On avait quitté un Jérôme brun aux yeux marron, on le retrouve blond aux yeux bleus…
François-David Cardonnel : Le soleil tape très fort en Afrique du Sud, où il vit depuis des années. C’est une explication… (Rires)
Plus sérieusement, avez-vous eu un peu d’appréhension à reprendre un rôle déjà si incarné ?
J’ai pris ça comme un challenge. Je pense que certains fans seront surpris, voire déçus. Mais, à un moment donné, d’autres se diront peut-être que ce Jérôme-là est intéressant. De mon côté, je n’ai pas cherché à singer Benoît Michel. J’ai pris la liberté de me dire, qu’après toutes ces années, le personnage aussi avait changé.
Ce retour inattendu n’est-il pas sans créer des tensions avec Clem (Lucie Lucas), notamment par rapport à la garde d’Emma (Elina Solomon) ?
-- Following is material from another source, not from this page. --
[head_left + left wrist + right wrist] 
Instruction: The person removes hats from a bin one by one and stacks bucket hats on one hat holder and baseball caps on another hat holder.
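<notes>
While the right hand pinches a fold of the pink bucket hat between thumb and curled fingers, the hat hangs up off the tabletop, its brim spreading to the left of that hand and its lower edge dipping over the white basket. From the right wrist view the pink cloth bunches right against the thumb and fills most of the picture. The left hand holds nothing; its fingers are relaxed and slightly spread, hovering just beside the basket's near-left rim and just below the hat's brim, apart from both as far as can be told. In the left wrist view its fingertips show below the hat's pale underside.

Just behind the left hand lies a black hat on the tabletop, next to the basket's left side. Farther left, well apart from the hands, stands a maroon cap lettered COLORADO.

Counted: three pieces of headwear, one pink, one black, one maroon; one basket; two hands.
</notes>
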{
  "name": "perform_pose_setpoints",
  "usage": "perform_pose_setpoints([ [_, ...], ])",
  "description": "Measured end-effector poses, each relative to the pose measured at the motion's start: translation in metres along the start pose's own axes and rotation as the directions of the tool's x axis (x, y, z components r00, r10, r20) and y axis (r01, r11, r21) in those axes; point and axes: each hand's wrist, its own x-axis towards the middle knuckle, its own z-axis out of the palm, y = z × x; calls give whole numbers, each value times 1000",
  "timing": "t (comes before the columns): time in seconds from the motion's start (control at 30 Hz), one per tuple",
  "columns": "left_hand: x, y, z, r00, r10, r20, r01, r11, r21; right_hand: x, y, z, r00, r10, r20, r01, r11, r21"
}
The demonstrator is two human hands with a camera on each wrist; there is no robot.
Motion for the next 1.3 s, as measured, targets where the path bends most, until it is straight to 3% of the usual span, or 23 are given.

Absent pendant des années, Jérôme arrive avec ses gros sabots et des idées reçues sur ce que signifie être père. Ne voulant donner que le positif à sa fille, il cherche plutôt à devenir son pote. Contrairement à Clem, qui, elle, a bien les pieds sur terre quant à l’éducation d’un enfant. D’où leurs désaccords.
Dans cette saison 12, le jeune Valentin (Thomas Chomel) intègre une école de dessin. Vous-même, vous avez un bon coup de crayon…
Autodidacte, je fais des dessins miniatures. Je travaille avec des stylos très fins ou au fusain. Je relie ça à ma passion pour l’Histoire et l’architecture. Dans Clem, Thomas et moi avons une scène où je commente ses croquis. J’ai ainsi improvisé en utilisant des termes un peu techniques : ligne de fuite, ligne d’horizon… C’était assez marrant.
Et vous, quelle est votre ligne d’horizon professionnel ?
Je serai bientôt sur M6, dans un programme court, humoristique, ayant pour décor le milieu scolaire.
Koh-Lanta, ça vous évoque quoi ?
Une période de ma vie. Déjà loin, maintenant. Mais, évidemment, je regarde l’émission.